When performing a join query, the predicate cannot be pushed down to the view v_dwa_loss_ymh. The base table of v_dwa_loss_ymh is dwa_loss_act_17_d_daily, which has an index on etl_cycle. Without predicate pushdown, it results in a full table scan.

If you query the view directly or add the etl_cycle condition directly to the view during the join, the predicate can be pushed down to use the index.

| username: forever | Original post link

How about trying with BETWEEN AND?

| username: h5n1 | Original post link

The first execution plan evaluation went to TiFlash. Try forcing it to use TiKV to see if it uses the index, by adding the hint /*+ READ_FROM_STORAGE( TIKV[t2_name [, tl_name …]]) */.

| username: yeminhua | Original post link

It’s useless, it still performs a full table scan on TiKV.

| username: yeminhua | Original post link

Still the same.

| username: tidb菜鸟一只 | Original post link

No, the etl_cycle field in the df view currently has an index, and then it is inner joined with t1. After that, the filter condition is on the etl_cycle field of the t1 table, right? Try changing the filter condition to df.etl_cycle >= 20231031 and df.etl_cycle <= 20231031…

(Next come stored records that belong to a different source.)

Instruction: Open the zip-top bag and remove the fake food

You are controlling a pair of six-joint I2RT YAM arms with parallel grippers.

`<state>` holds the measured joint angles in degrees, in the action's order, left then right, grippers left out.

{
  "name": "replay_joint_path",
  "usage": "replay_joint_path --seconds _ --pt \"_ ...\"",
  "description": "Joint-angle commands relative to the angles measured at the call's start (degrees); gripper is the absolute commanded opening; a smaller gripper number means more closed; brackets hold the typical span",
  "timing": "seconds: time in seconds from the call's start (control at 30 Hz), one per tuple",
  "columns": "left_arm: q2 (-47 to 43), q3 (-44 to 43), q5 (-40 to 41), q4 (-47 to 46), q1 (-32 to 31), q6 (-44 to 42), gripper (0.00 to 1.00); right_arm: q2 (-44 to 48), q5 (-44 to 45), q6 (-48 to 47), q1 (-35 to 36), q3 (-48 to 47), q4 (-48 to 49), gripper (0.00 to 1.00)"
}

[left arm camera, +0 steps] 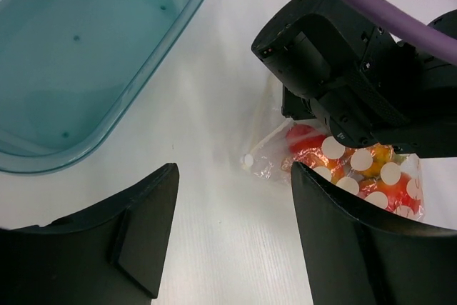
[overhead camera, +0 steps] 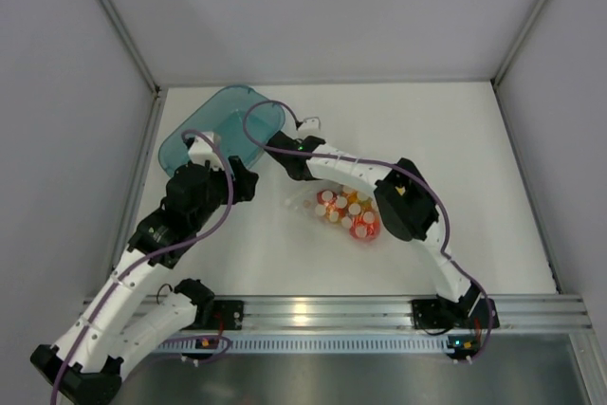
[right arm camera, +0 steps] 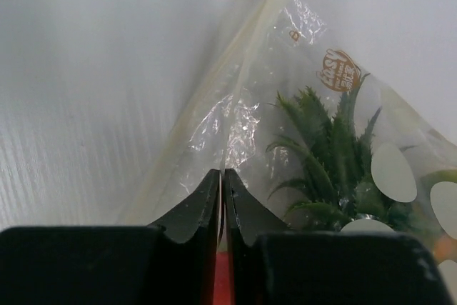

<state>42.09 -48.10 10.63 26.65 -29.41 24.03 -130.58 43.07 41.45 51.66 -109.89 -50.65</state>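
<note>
Two robot arms reach over a white worktop (overhead camera: 455, 158), the left arm (overhead camera: 142, 263) bent toward a translucent teal tray (overhead camera: 213, 130) at the far left, the right arm (overhead camera: 427, 234) curving in above the centre. The zip-top bag (overhead camera: 346, 213) lies near the middle of the worktop, just right of the tray, dotted with white circles. The fake food (overhead camera: 353, 217) sits inside it, red and orange fruit bunched at the near end, green pineapple leaves (right arm camera: 321, 155) showing through the film. The right end effector (right arm camera: 223, 176) has its fingers pressed together, pinching the bag's clear plastic beside the zip strip. The left end effector (left arm camera: 232, 198) hovers spread wide above bare worktop between tray and bag, holding nothing.
</note>
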Motion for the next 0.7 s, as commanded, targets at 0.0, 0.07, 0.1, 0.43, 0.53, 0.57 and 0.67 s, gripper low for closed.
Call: replay_joint_path --seconds 0.0,0.07,0.1,0.43,0.53,0.57,0.67 --pt "-0.6 0.63 -0.88 -0.64 0.14 -0.48 0.7 1.65 2.11 1.88 0.99 0.46 -0.41 0.06" --pt "-0.43 0.72 -0.79 -0.64 0.14 -0.48 0.7 2.96 2.28 1.97 0.99 1.86 0.29 0.0" --pt "-0.25 0.81 -0.79 -0.73 0.14 -0.56 0.7 3.4 2.28 1.97 0.99 2.22 0.64 0.0" --pt "4.23 -0.77 -4.48 -0.99 0.14 1.37 0.7 15.07 2.37 -1.46 2.66 9.15 5.64 0.0" --pt "4.93 -0.25 -6.58 -2.83 0.14 2.77 0.7 21.13 1.67 -3.03 3.18 14.25 9.6 0.0" --pt "5.28 0.02 -7.72 -4.49 0.23 3.21 0.69 22.38 1.41 -3.48 3.45 16.17 10.22 0.0" --pt "6.34 1.25 -12.36 -8.44 0.23 6.19 0.68 27.13 0.97 -4.97 3.8 18.99 11.28 0.0"
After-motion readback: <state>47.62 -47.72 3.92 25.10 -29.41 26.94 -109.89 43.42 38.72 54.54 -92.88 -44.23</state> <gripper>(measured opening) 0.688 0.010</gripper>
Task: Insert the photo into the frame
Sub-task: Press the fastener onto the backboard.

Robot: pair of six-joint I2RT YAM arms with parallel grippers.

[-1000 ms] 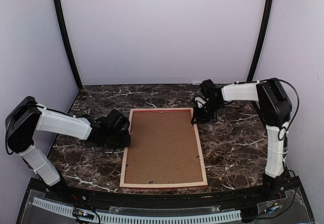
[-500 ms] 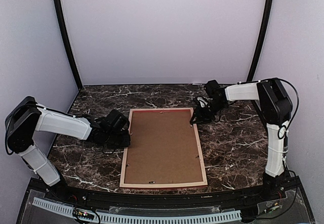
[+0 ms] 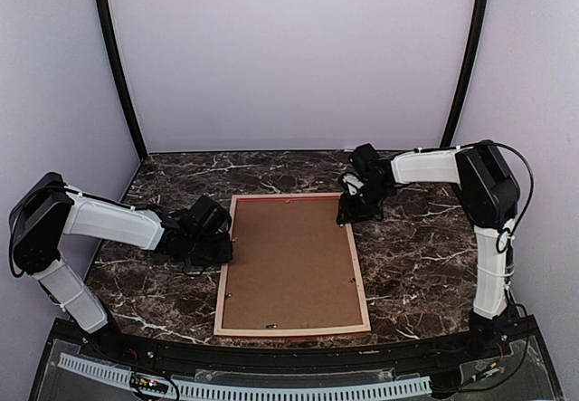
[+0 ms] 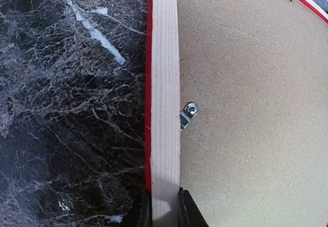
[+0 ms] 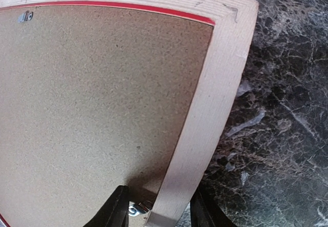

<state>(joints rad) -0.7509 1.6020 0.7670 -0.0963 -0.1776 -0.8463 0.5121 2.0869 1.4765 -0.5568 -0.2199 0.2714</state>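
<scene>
Steadiness counts: the left gripper (image 4: 165,207) pinches a rail of the frame (image 4: 164,83), so the right gripper (image 5: 159,204), spread astride the opposite rail, should nudge the clip (image 5: 135,210) gently.

No text, label, brand, number or sign could be read in any view. The pale wood rails of the frame (image 3: 289,329), the brown backing board (image 3: 291,261) and the dark marble tabletop (image 3: 425,256) bore no legible marking.
</scene>
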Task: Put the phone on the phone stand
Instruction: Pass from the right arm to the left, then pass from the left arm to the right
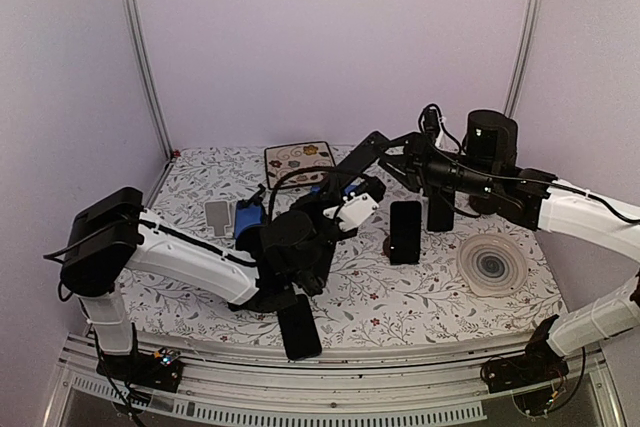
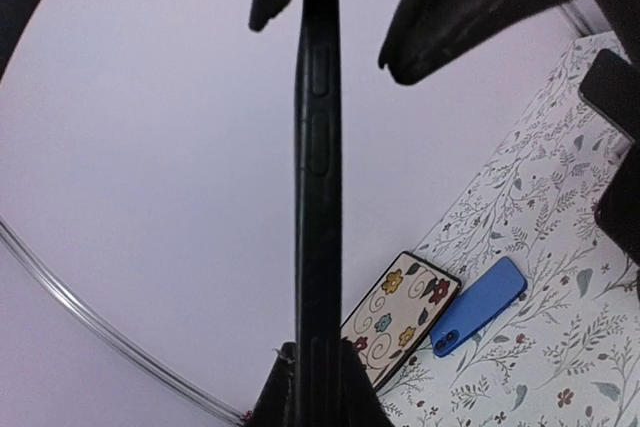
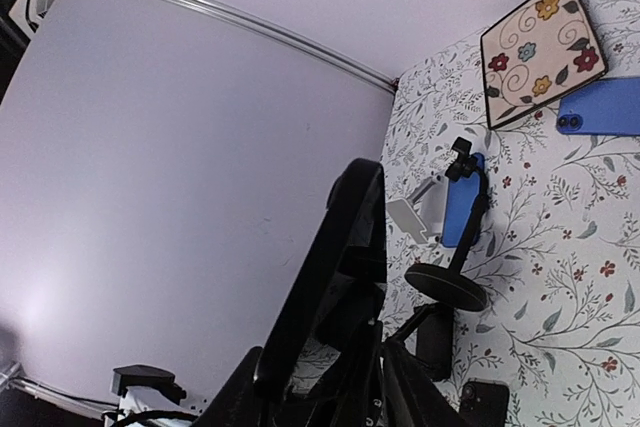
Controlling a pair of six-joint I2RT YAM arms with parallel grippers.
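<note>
The flowered worktop [image 1: 420,297] carries everything, and the two arms meet above its middle: the left arm [image 1: 190,262] reaches in from the near left and the right arm [image 1: 580,212] from the right side. On the cloth lie a flowered case [image 2: 400,317] and, just beside it, a blue phone [image 2: 480,307]; both are far from the action. The task's thing, the black phone [image 2: 318,197], is not on the worktop. It is in the air, seen edge-on in the left wrist view with its side buttons showing. The left gripper [image 2: 318,397] is clamped on its lower end. The right gripper [image 2: 322,39] stands around the upper end with its fingers apart; one finger is close to the edge of the phone and the other is clearly away from it, so I judge that it carries no weight. The phone stand [image 3: 447,287], black with a round foot and a thin stem, appears in the right wrist view with nothing on it. I judge the task about half done: the phone is lifted and held, but it is not yet on the stand. What is left is to bring it over the stand, set it in the holder and let go.
</note>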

| username: zhanggame1 | Original post link

Try writing the full SQL,
Since t1.etl_cycle = df.etl_cycle, and the where clause already checks t1.etl_cycle, you can also add
df.etl_cycle >= and <= conditions.

| username: yeminhua | Original post link

Writing it all out is possible. My third picture shows it written out completely, but theoretically, it shouldn’t be necessary. It should be passed along. If we need to change the SQL, wouldn’t that mean a large number of related SQLs might also need to be changed?

| username: yeminhua | Original post link

If changed to df.etl_cycle >= 20231031 and df.etl_cycle <= 20231031, the view uses the index, but the t1 table stops using partition pruning and scans all partitions instead.


It seems that only when both df and t1 specify the exact value of etl_cycle will it work properly.

| username: h5n1 | Original post link

What is the value of the tidb_partition_prune_mod variable? If it’s static pruning, it won’t work.

| username: tidb菜鸟一只 | Original post link

Theoretically, predicates can be pushed down in an inner join, but not in an outer join… Can you share the table creation statement for the view?

| username: yeminhua | Original post link

The default is dynamic, hasn’t been changed.

| username: yeminhua | Original post link

CREATE VIEW dw.v_dwa_loss_ymh
(etl_cycle, cycle, prod_inst_id, cust_id, loss_type) 
AS
 SELECT t.etl_cycle AS etl_cycle,
        t.cycle AS cycle,
        t.prod_inst_id AS prod_inst_id,
        t.cust_id AS cust_id,
        t.dtv_user_type AS loss_type 
 FROM dw.dwa_loss_act_17_d_daily AS t WHERE t.dtv_user_type IN (1008,1009,1012,1011,1013,1010)
| username: zhanggame1 | Original post link

SQL does not pass filter conditions.

| username: yeminhua | Original post link

I tried again, and forcing the hint index or specifying the exact value of df.etlcycle allows the index to be used, but just specifying tikv does not use the index. Why does directly writing the value of df.etl_cycle allow the index to be used, and how is it different from passing it from t1?

| username: yeminhua | Original post link

Impossible, right?

| username: forever | Original post link

Check the character set and collation of this field in both tables.

| username: yeminhua | Original post link

The difference between the two tables’ etl_cycle is that t1.etl_cycle is int(11), while df.etl_cycle is bigint(20).

| username: yeminhua | Original post link

When I forced the use of the index at the same time, without specifying the exact value of df.etl_cycle, the predicate was not pushed down and it took 1 minute. When I specified the exact value of df.etl_cycle, the predicate was pushed down and it only took 10 seconds, which is a huge difference in efficiency. Could it really be as you said, that the SQL does not pass the filter condition of the associated field?

| username: tidb菜鸟一只 | Original post link

The inner join predicate can be pushed down. What is the index on the dwa_loss_act_17_d_daily table like? Is there a separate index for the etl_cycle field?